After 0 is set, the sample exchange rod 69 is rotated in a direction to unscrew the screw so as to be unscrewed from the female screw 19 for mounting the sample exchange rod, and the sample exchange rod 69 is moved to the sample exchange chamber as shown in FIG. Retreat to 52.

The analysis surface of the sample on the sample holder 10 set on the sample stage 56 is the Auger electron spectroscopic analyzer 5.
As shown in FIG. 5, the adjustment device 80 provided in the Auger electron spectroscopic analysis device 50 itself is positioned so as to be located at the analysis point 0. This adjustment of the set position is a time-consuming operation and is performed in the following procedure.

Using a scanning electron microscope (SEM) attached to the Auger electron spectroscopic analyzer 50, an appropriate mark (for example, dust adhering to the surface, scratches, etc.) can be seen from the analysis surface of the sample.
Find out what becomes. Using this mark as a reference, the sample is tilted in the range of ± 5 ° around the tilt angle at the time of analysis, the height is adjusted while observing the moving SEM image, and this is repeated until the SEM image does not move. That is, when the analysis surface of the sample is not on a predetermined analysis point, tilting the sample moves the analysis surface in the Z-axis direction.
If this disappears, it can be considered that the position adjustment has been performed.

For actual position adjustment, the X-axis knob 81, the Y-axis knob 82, the Z-axis knob 83, and the tilt knob 84 of the adjusting device 80 are used to move the sample stage 56 to the X-axis and Y-axis, respectively.
It is performed by moving in the axis, Z axis, and tilt directions.
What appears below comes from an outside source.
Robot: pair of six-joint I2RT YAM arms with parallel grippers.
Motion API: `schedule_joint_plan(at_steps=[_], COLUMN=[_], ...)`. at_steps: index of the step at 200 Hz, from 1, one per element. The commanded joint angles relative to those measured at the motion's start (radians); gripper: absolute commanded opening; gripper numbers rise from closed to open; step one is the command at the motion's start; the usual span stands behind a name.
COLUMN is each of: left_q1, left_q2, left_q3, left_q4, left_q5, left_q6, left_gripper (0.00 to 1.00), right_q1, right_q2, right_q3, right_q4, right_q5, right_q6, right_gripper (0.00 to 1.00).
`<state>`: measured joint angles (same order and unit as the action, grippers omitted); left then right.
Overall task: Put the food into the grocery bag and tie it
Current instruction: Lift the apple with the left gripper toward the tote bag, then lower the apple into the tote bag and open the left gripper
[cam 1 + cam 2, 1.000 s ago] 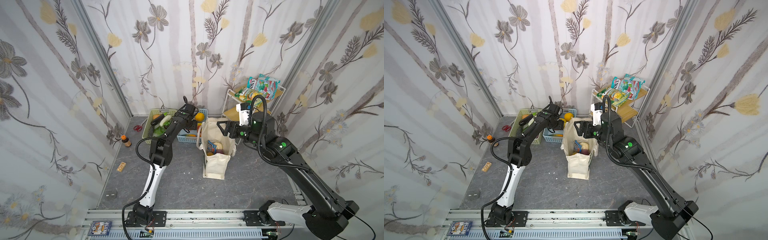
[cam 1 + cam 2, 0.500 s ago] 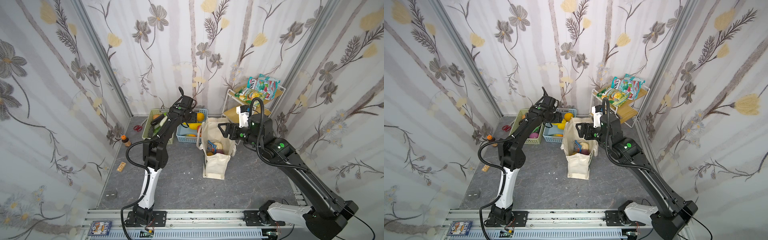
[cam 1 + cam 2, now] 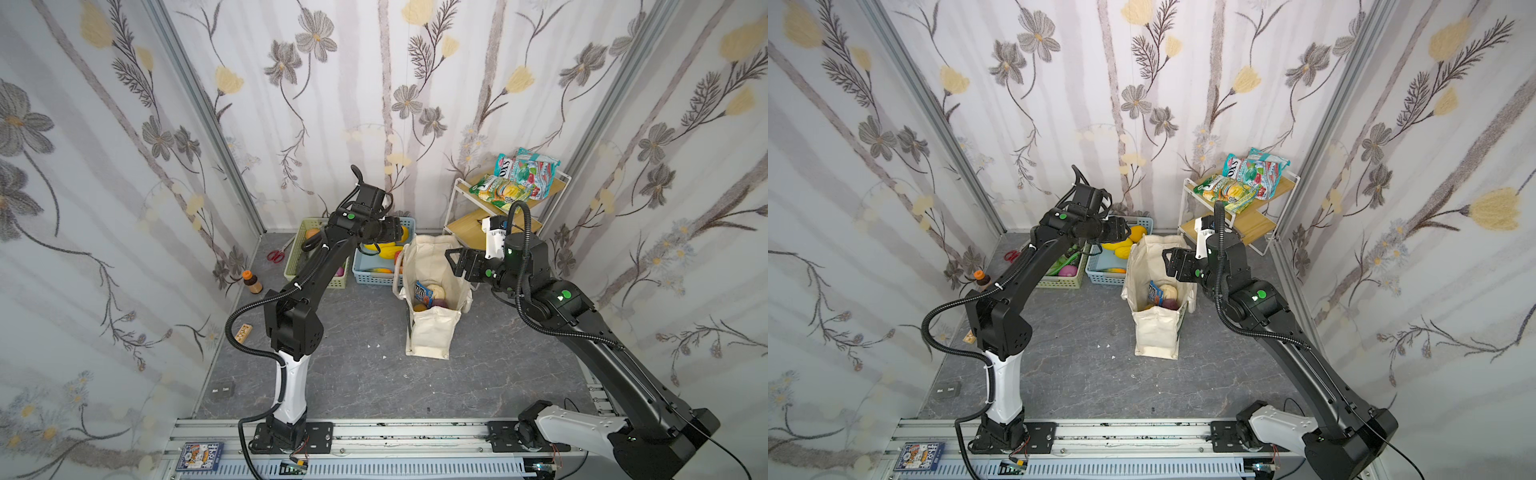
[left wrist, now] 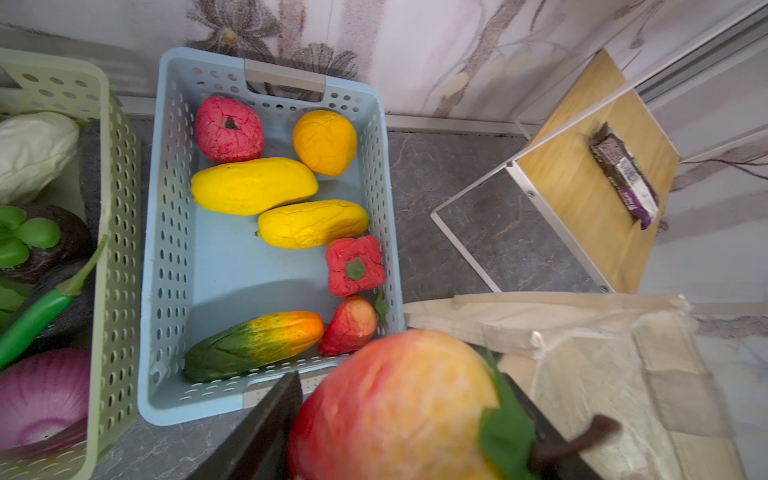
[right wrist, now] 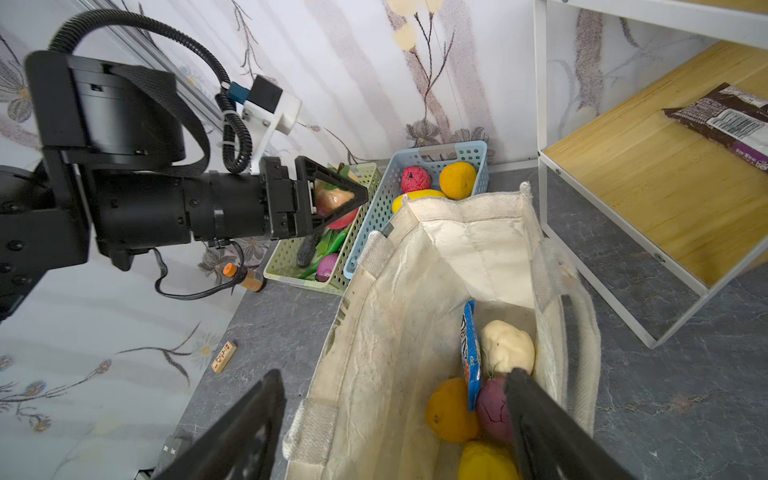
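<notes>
1. Left gripper [image 5: 343, 201] clamps a red-and-yellow toy fruit [image 4: 395, 411], aloft just beside the cream tote bag [image 3: 432, 332]
2. Right gripper [image 5: 392, 380], wide and empty, above the tote's mouth
3. Inside the tote: blue candy packet [image 5: 469, 345], orange toy fruit [image 5: 451, 411]

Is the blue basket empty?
No, the blue basket has toy food in it, like a long yellow fruit and a red pepper.
</notes>
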<state>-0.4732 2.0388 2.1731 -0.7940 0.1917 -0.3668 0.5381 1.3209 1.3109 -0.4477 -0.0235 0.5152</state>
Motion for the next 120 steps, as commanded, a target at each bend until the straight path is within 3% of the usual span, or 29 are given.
schedule_joint_plan(at_steps=[1,120], left_q1=[-0.017,-0.223], left_q2=[-0.036,-0.094], left_q3=[-0.006,-0.083], left_q4=[0.029,0.078], left_q5=[0.014,0.036], left_q6=[-0.023,-0.098], left_gripper=[0.70,0.70], right_q1=[-0.008,-0.118], right_q2=[-0.012,-0.065], right_q3=[-0.012,-0.062], right_q4=[0.024,-0.031], right_q5=[0.005,-0.005], right_q6=[0.014,-0.011], right_gripper=[0.83,0.83])
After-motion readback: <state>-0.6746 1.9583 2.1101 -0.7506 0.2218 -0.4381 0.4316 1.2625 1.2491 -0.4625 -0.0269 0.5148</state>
For example, when analyzing the sample with the analysis surface inclined by 40 °,
First, with the tilt knob 84, the sample stage 56 is moved to 35 ° (4
(0 ° -5 °), observe the SEM image, and align with the X-axis knob 81 and the Y-axis knob 82 so that the mark comes to the center (analysis point). Next, the sample stage 56 is tilted at 45 ° (40 ° + 5 °) by the tilt knob 84, and the deviation of the SEM image is adjusted by the Z-axis knob 83 for adjusting the height. This operation must be repeated at least ten or more times, and finally the SEM magnification is set to 3000 times so that when the tilt angle is moved, the SEM image does not move in agreement with the analysis point. Since the height changes in the process of this operation, it is necessary to always adjust the focus and the astigmatism to make the image clear.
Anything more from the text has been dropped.